---------- INPUT DATA
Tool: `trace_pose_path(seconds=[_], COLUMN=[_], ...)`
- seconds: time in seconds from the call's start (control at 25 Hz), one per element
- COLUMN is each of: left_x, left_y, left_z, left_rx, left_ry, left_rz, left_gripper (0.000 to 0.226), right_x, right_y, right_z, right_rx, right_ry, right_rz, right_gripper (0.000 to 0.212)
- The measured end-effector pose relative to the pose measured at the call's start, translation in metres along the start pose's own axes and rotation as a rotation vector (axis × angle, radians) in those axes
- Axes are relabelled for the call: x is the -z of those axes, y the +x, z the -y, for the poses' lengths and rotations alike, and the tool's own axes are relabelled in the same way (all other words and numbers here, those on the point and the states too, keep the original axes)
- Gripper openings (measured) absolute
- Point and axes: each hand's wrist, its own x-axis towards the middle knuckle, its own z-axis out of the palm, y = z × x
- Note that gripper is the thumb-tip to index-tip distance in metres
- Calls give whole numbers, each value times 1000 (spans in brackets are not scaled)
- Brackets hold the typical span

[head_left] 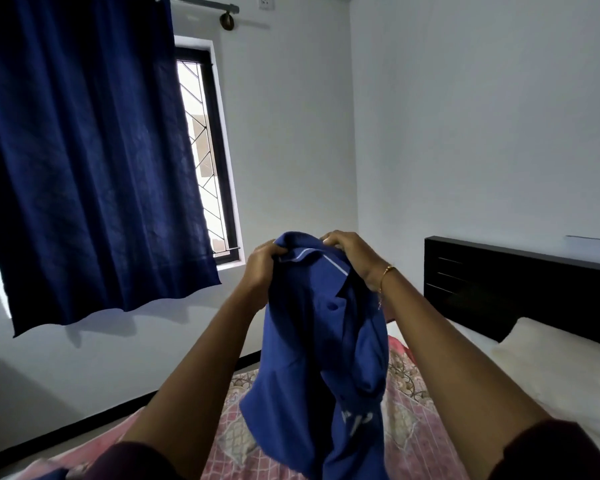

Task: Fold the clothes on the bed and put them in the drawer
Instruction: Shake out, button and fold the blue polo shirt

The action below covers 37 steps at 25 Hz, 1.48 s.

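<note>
Hanging in the air between two raised arms, a blue polo shirt [317, 344] is held up by its collar above the bed [414, 431], its body drooping in loose folds down toward the patterned pink bedspread without lying flat on it. The left hand [262, 263] grips the collar's left side, fingers curled tight into the cloth, while the right hand [349, 252] pinches the collar's right side from above, knuckles bent over the fabric; a thin gold bracelet [386, 274] circles the right wrist. A white stripe runs along the collar edge between the two hands, and pale lettering shows low on the shirt, too creased to read. Dark maroon sleeves [561, 452] cover the upper arms at the bottom of the view. To the right, a white pillow [561, 355] rests against a black headboard [520, 289]. On the left wall, a dark blue curtain [84, 161] hangs over most of a window [205, 147], leaving a bright strip with a metal grille uncovered at its right side.
</note>
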Motion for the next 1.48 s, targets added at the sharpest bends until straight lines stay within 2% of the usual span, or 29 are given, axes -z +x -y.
trace_pose_path(seconds=[0.04,0.12,0.2,0.28,0.36,0.44,0.56,0.64,0.72,0.84,0.88,0.92,1.0,1.08,1.2,1.4,1.48], left_x=[0,3,11,23,36,53,80,92,92,75,74,75,89,104,106,106,112], left_y=[-2,-5,-5,-3,-1,4,15,21,24,11,7,4,13,27,39,47,50], left_z=[-3,-6,-11,-12,-6,7,33,55,78,96,99,98,100,100,93,85,79], left_rx=[60,139,150,159,182,208,183,173,111,-46,-110,-184,-276,-231,-170,-149,-131], left_ry=[-82,-205,-332,-377,-294,-175,173,436,552,339,304,362,766,1111,1215,1024,916], left_rz=[-45,-103,-128,-119,-82,-37,30,67,-54,-340,-357,-319,-210,-242,-345,-358,-363], left_gripper=[19,20,21,21,23,21,15,25,28,19,17,26,39,31,36,35,35], right_x=[-2,-5,-6,-4,0,4,-1,-13,-30,-48,-47,-45,-35,-26,-19,-17,-17], right_y=[-4,-17,-32,-45,-46,-38,-20,-8,7,27,34,40,45,48,49,41,36], right_z=[-2,-11,-27,-47,-65,-71,-60,-49,-37,-25,-25,-28,-37,-54,-81,-99,-115], right_rx=[-23,-67,-171,-279,-338,-319,-220,-176,-117,-57,-49,-51,-60,-96,-218,-411,-454], right_ry=[18,-146,-330,-260,-55,1,-23,22,18,-6,-52,-123,-284,-441,-533,-480,-297], right_rz=[43,140,231,224,97,-28,-135,-179,-184,-217,-239,-253,-256,-163,58,392,498], right_gripper=[24,17,20,24,30,28,10,14,20,23,21,18,12,6,35,68,90])
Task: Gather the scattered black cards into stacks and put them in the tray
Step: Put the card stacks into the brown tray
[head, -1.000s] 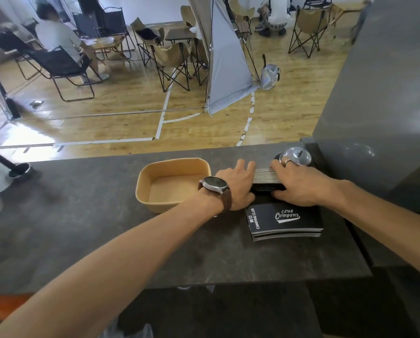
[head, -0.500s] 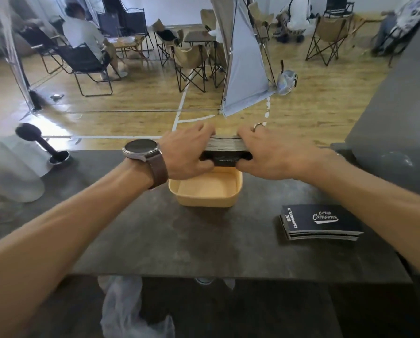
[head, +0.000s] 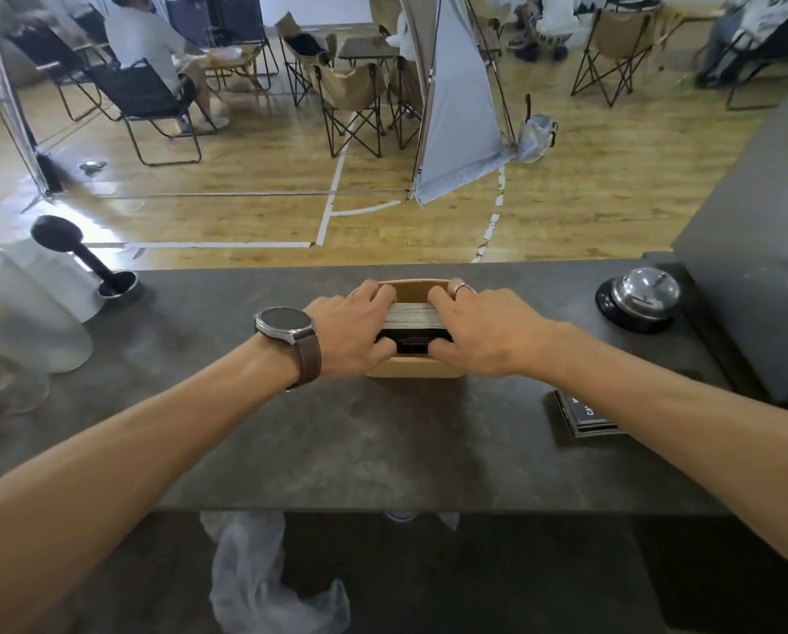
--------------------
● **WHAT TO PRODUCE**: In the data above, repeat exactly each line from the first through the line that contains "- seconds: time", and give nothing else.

● **THE COMPLETED TASK**:
Tool: `trace_pose_path(seconds=[_], COLUMN=[_], ...)`
- seconds: time in seconds from the call's start (control at 25 Hz), one per element

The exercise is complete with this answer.